→ **Exercise goal**:
Check every line of the data below for the word "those". Copy the ones that have it.

→ **Data listing**:

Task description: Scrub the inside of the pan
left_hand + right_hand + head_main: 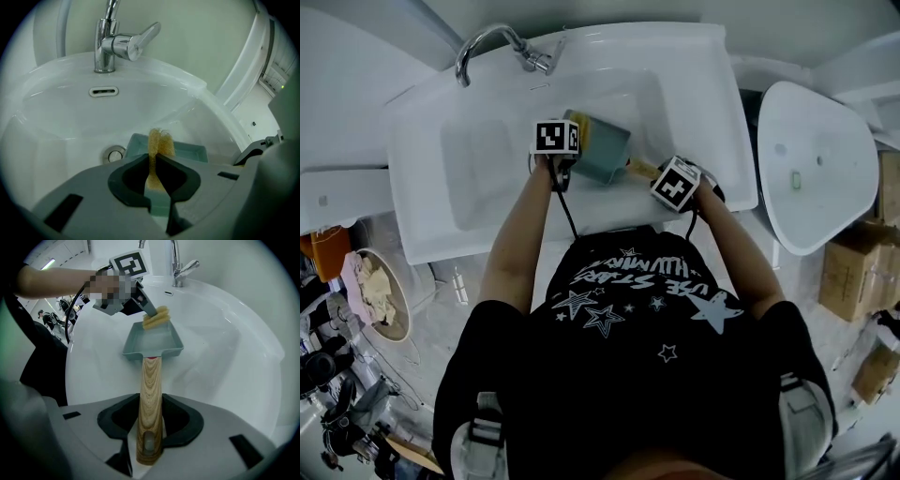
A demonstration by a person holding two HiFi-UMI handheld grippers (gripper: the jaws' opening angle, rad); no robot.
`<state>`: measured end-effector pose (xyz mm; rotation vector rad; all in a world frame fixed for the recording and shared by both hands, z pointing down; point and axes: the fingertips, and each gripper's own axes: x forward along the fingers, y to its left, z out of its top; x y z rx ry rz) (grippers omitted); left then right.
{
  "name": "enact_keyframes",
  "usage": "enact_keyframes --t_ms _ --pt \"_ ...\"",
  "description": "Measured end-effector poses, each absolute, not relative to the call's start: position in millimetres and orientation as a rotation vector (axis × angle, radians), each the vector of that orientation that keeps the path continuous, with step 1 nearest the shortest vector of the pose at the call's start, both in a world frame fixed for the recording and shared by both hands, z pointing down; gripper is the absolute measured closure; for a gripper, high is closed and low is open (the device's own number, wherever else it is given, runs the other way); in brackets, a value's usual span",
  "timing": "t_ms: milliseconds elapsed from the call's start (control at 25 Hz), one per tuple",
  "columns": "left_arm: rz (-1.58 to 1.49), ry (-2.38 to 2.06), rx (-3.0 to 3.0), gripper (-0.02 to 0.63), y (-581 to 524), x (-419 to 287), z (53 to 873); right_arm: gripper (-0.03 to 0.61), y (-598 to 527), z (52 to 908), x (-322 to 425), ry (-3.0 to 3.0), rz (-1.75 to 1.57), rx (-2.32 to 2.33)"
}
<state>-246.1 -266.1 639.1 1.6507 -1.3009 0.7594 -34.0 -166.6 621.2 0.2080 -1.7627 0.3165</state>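
While right gripper (150, 427) fingers clamp pan handle (151, 385), left gripper (154, 168) fingers pinch scrubber (161, 143) at pan (154, 342) rim.

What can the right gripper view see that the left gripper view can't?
Only the right gripper view shows the wooden handle along its length, clamped in the right gripper, and the left gripper from outside. Only the left gripper view shows the drain. Both show the pan, the yellow scrubber pinched by the left gripper, the tap and the white sink.

Teal square wood-handled pan (152, 341); yellow mesh scrubber (156, 317)
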Motion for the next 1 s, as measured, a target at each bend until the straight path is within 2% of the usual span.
enact_keyframes --t_ms 480,1000 --pt "0.679 -1.389 1.614 0.563 -220.9 -227.8 612.7 0.414 -167.7 604.1 -26.4 -1.895 0.252 0.178" --pt "0.551 -1.533 1.572 0.563 -182.5 -192.9 574.3 0.442 -158.2 580.5 13.8 -1.985 0.261 0.169"
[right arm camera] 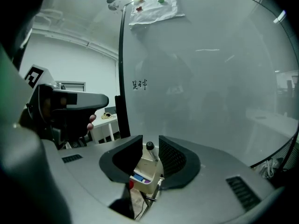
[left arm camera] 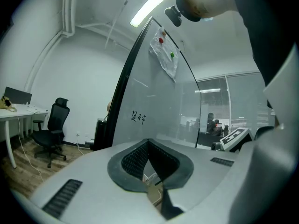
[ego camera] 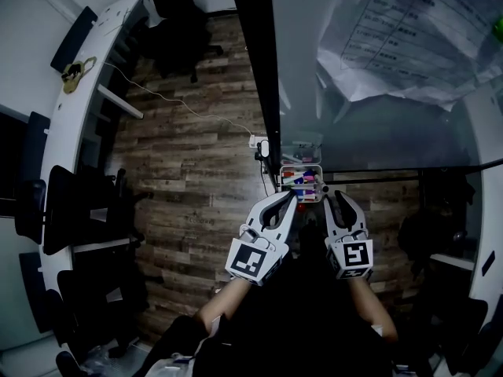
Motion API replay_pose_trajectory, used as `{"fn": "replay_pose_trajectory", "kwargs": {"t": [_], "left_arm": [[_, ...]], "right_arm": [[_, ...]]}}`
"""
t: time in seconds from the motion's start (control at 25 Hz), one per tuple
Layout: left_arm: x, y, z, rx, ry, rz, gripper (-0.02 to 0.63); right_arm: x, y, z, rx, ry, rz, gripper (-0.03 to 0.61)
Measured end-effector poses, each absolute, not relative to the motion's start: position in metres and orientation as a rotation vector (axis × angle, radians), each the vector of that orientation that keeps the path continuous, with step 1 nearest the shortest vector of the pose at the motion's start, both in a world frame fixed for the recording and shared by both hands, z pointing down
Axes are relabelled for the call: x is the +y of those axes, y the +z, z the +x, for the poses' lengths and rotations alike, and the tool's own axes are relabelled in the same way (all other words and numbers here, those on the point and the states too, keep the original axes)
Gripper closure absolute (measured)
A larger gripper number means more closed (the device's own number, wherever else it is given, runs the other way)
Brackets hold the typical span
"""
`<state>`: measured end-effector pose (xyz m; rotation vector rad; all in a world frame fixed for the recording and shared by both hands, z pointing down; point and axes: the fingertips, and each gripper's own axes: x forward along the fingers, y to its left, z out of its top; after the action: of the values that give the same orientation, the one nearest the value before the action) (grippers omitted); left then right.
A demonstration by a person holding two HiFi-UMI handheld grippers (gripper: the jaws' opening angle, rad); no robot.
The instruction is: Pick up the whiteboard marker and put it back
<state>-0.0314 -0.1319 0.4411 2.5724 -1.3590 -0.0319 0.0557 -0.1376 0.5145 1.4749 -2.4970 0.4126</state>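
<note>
Judging the whiteboard marker (right arm camera: 151, 151) light, stiff, slick: pinch mid-barrel; it stands in the white holder (right arm camera: 144, 171) between your parted right tongs (right arm camera: 150, 140), untouched; left tongs (left arm camera: 148, 142) closed, empty.

Left gripper (ego camera: 288, 203): held level, jaws closed tip to tip, nothing between them. Right gripper (ego camera: 336, 204): pitched slightly downward, jaws parted. Left forearm (ego camera: 216, 305) and right forearm (ego camera: 371, 306) reach forward, with the grippers side by side and near each other.
</note>
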Motion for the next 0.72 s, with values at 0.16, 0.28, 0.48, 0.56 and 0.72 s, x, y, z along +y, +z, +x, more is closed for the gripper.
{"fn": "replay_pose_trajectory", "kwargs": {"t": [0.16, 0.28, 0.48, 0.56, 0.72], "left_arm": [[-0.138, 0.442, -0.031, -1.355, -0.028, 2.572, 0.606], [-0.14, 0.442, -0.032, -1.355, 0.001, 2.569, 0.606], [-0.142, 0.444, -0.031, -1.35, -0.022, 2.562, 0.606], [-0.142, 0.444, -0.032, -1.353, -0.021, 2.558, 0.606], [-0.145, 0.442, -0.034, -1.365, -0.013, 2.56, 0.606]], "right_arm": [[-0.144, 0.523, 0.056, -2.48, 0.399, 1.471, 0.477], [-0.146, 0.525, 0.054, -2.485, 0.385, 1.46, 0.477], [-0.147, 0.531, 0.046, -2.468, 0.383, 1.424, 0.464], [-0.149, 0.532, 0.043, -2.458, 0.367, 1.415, 0.458], [-0.153, 0.538, 0.04, -2.442, 0.361, 1.408, 0.453]]}}
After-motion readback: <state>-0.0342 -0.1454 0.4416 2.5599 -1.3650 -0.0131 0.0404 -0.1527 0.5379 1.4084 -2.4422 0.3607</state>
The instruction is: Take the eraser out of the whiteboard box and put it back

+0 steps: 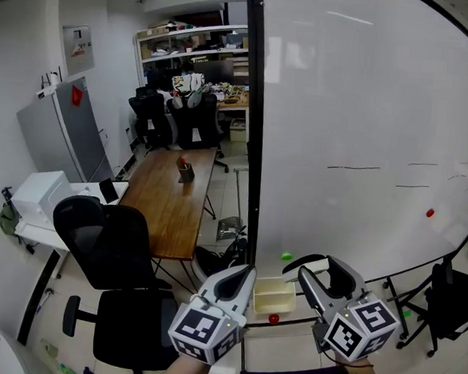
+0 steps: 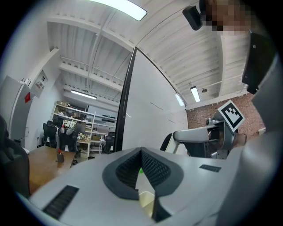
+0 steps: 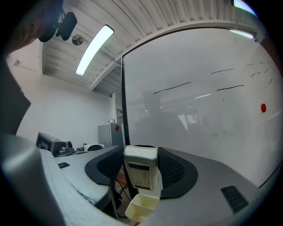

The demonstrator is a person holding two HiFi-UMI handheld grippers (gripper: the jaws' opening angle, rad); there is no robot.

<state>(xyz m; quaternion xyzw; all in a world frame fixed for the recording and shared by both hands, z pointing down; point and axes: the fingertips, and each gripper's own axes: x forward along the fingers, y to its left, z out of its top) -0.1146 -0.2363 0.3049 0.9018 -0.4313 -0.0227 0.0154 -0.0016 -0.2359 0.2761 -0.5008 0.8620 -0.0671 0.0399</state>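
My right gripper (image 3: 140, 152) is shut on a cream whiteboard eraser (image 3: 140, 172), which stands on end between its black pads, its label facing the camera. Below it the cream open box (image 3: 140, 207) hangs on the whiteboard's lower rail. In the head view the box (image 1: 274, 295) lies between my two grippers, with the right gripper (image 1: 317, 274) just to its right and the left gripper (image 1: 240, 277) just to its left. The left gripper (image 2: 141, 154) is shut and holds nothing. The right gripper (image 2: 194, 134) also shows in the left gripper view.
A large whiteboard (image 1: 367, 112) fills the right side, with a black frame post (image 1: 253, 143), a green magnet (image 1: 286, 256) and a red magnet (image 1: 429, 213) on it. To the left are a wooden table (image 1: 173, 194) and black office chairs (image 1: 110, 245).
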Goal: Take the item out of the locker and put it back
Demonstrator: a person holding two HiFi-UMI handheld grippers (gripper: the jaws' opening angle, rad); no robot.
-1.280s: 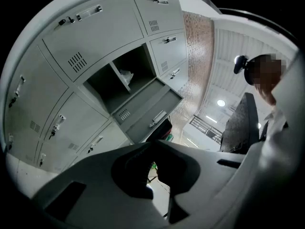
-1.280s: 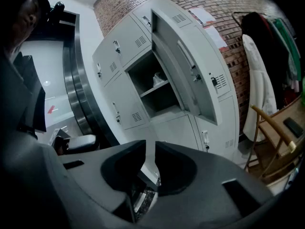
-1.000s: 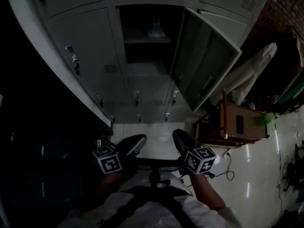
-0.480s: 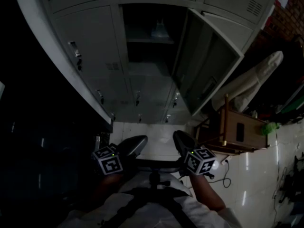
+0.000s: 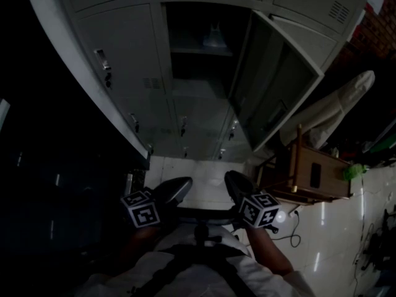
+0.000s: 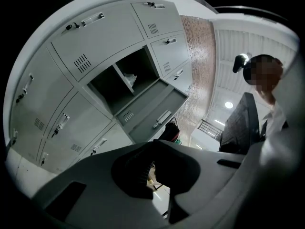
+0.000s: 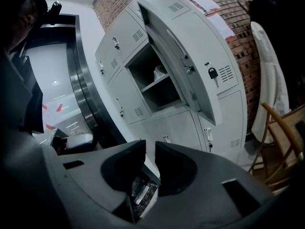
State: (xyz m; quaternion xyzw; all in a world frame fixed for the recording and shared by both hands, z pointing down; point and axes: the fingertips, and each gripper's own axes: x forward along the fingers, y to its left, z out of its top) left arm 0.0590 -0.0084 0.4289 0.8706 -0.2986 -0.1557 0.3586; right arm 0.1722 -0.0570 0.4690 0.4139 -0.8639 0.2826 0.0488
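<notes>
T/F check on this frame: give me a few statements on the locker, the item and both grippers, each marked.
1. One locker door stands open. True.
2. The pale item lies on the floor before the lockers. False: it sits on the upper shelf inside the open locker.
3. The right gripper holds the item. False: nothing is between its fingers, and it is well short of the locker.
4. A wooden chair stands right of the lockers. True.
5. The left gripper reaches into the open compartment. False: it is held low near the person's body, away from the lockers.
</notes>
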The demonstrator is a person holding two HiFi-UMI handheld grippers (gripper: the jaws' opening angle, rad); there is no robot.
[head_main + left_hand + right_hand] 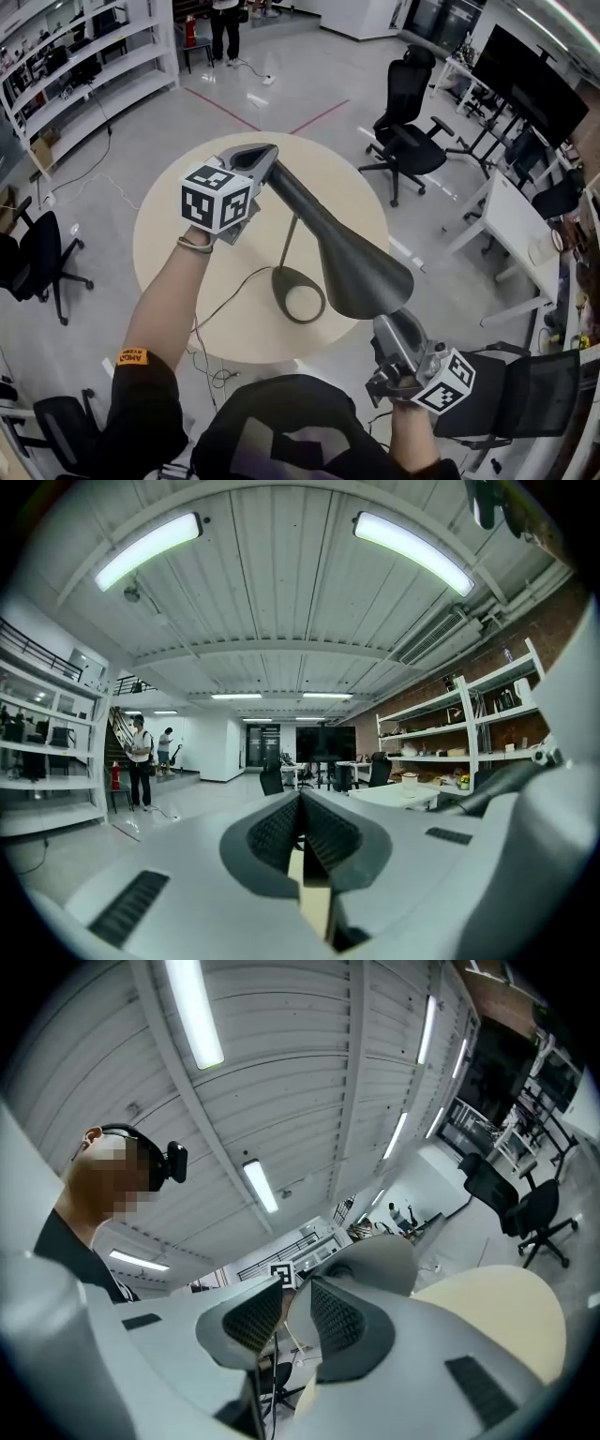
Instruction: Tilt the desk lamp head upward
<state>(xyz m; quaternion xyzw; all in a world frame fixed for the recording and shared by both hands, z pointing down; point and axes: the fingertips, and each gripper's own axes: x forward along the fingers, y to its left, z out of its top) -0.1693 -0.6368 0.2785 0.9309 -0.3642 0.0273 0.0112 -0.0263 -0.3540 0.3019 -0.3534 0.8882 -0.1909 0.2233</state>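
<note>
Pinching the rim of the lamp head (347, 248), the right gripper (386, 326) hangs at the desk (178, 234) edge; the left gripper (265, 157), pressed together, sits beside its narrow end, contact unclear.

- Round cream table (164, 234) on a grey floor.
- 1 black office chair (408, 117) beyond the table, another (37, 262) at far left.
- White shelving (94, 66) along the left wall.
- Large dark screen (534, 84) at upper right, white desk (516, 220) below it.
- Person in dark trousers (225, 28) standing at the top edge.
- Red floor lines (272, 117) near that person.
- 2 long ceiling lights (150, 550) in the left gripper view.
</note>
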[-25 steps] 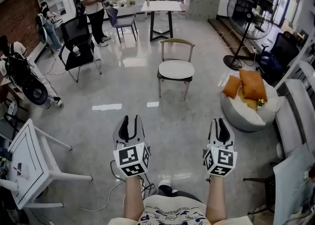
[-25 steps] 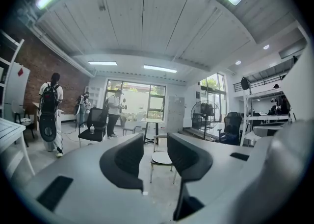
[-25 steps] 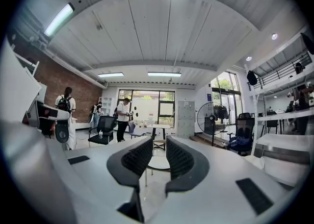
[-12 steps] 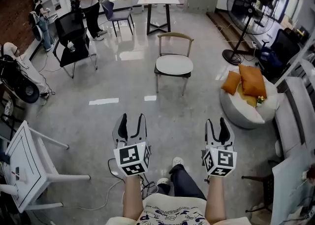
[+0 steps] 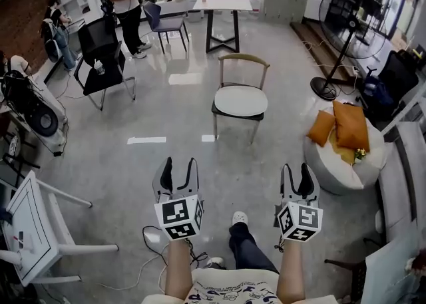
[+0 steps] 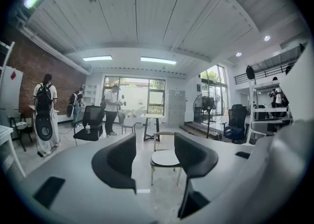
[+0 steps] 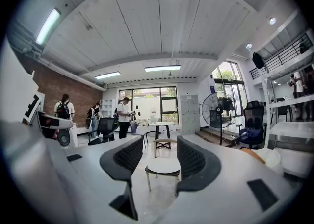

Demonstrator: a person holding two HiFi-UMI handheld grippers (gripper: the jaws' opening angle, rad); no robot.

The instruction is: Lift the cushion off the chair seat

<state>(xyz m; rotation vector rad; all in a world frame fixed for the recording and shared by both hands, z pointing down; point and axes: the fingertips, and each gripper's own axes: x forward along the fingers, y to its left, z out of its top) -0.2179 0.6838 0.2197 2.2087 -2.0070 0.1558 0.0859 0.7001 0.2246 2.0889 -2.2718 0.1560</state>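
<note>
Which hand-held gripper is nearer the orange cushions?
Right. In the head view the right hand-held gripper is below-left of the orange cushions; the left hand-held gripper is farther left. Their jaws have just been opening, empty.

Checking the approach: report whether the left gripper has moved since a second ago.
Yes. The left gripper has moved forward, slightly nearer the cushioned chair; its jaws have just been opening, with nothing between them.

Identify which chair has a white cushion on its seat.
The wooden-backed chair alone mid-floor holds the white cushion; the black office chair and the blue chair carry none.
</note>
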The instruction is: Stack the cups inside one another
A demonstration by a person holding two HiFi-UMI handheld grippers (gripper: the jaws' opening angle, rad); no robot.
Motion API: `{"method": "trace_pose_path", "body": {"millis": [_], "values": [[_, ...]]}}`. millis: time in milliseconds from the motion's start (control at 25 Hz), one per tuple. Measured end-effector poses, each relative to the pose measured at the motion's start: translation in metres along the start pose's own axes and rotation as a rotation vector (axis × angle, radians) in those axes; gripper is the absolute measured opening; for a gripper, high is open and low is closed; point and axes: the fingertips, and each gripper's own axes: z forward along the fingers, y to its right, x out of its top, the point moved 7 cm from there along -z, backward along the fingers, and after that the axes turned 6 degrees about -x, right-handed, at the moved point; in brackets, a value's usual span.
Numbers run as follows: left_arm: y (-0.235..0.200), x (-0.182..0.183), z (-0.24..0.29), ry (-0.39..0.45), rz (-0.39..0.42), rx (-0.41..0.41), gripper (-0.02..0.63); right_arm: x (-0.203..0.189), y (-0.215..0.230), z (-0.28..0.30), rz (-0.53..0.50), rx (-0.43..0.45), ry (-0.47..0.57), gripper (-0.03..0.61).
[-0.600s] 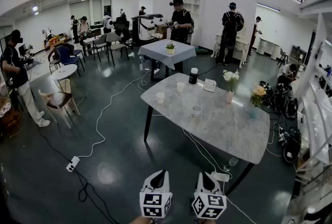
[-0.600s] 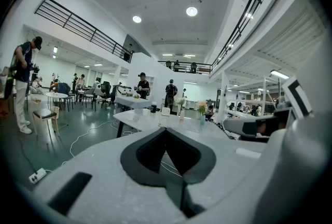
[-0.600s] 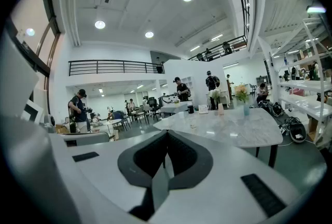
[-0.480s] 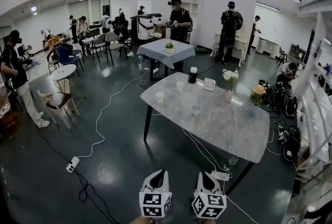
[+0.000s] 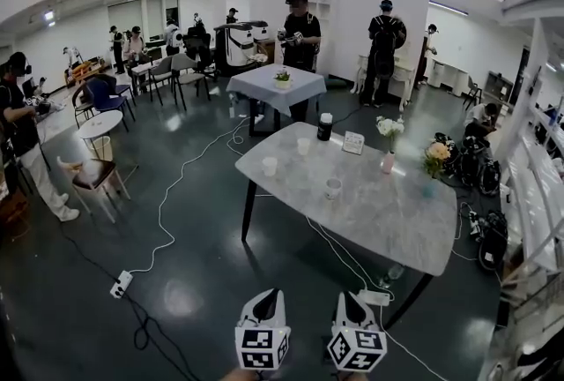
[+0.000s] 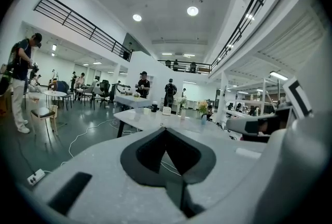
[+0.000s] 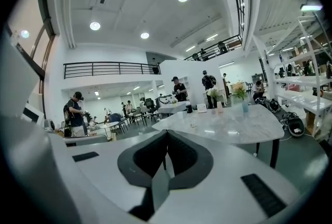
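Approach stage: left claw [image 5: 269, 295] and right claw [image 5: 349, 297] both closed, empty (nothing within reach). Next, reach the far grey marble desk [image 5: 388, 220] and open round a small white cup [image 5: 270, 166].

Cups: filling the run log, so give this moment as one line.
cups: unstacked, apart on table | left gripper: shut, empty | right gripper: shut, empty

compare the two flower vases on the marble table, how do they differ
The pink vase holds white flowers; the blue vase holds yellow-orange flowers. The blue vase stands nearer the table's right edge than the pink vase. Both stand upright on the marble table.
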Motion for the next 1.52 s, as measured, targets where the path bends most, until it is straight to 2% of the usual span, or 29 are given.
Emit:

→ **Response**:
Axes are relabelled for the call: x is the +y of those axes, y the +z, z the +x, for the poses' lengths and rotations alike, and the tool's own axes are relabelled in the same way (all other words and numbers here, those on the point and the states too, keep the original axes)
Motion API: `{"method": "trace_pose_path", "body": {"millis": [_], "values": [[_, ...]]}}`. millis: time in milliseconds from the motion's start (control at 25 Hz), one per tuple. Measured end-effector poses, each relative to the pose measured at the motion's start: translation in metres along the start pose's own axes and rotation as a rotation vector (axis × angle, radians) in those axes; gripper is the absolute measured opening; for a gripper, high is open and low is closed; point and axes: the fingertips, and each gripper's own axes: z forward along the fingers, y to its right, x out of its top, the point moved 7 cm from there along -z, backward along the fingers, and after that the axes turned 6 degrees about -x, right-handed, at the moved point; in brackets, a value's usual span.

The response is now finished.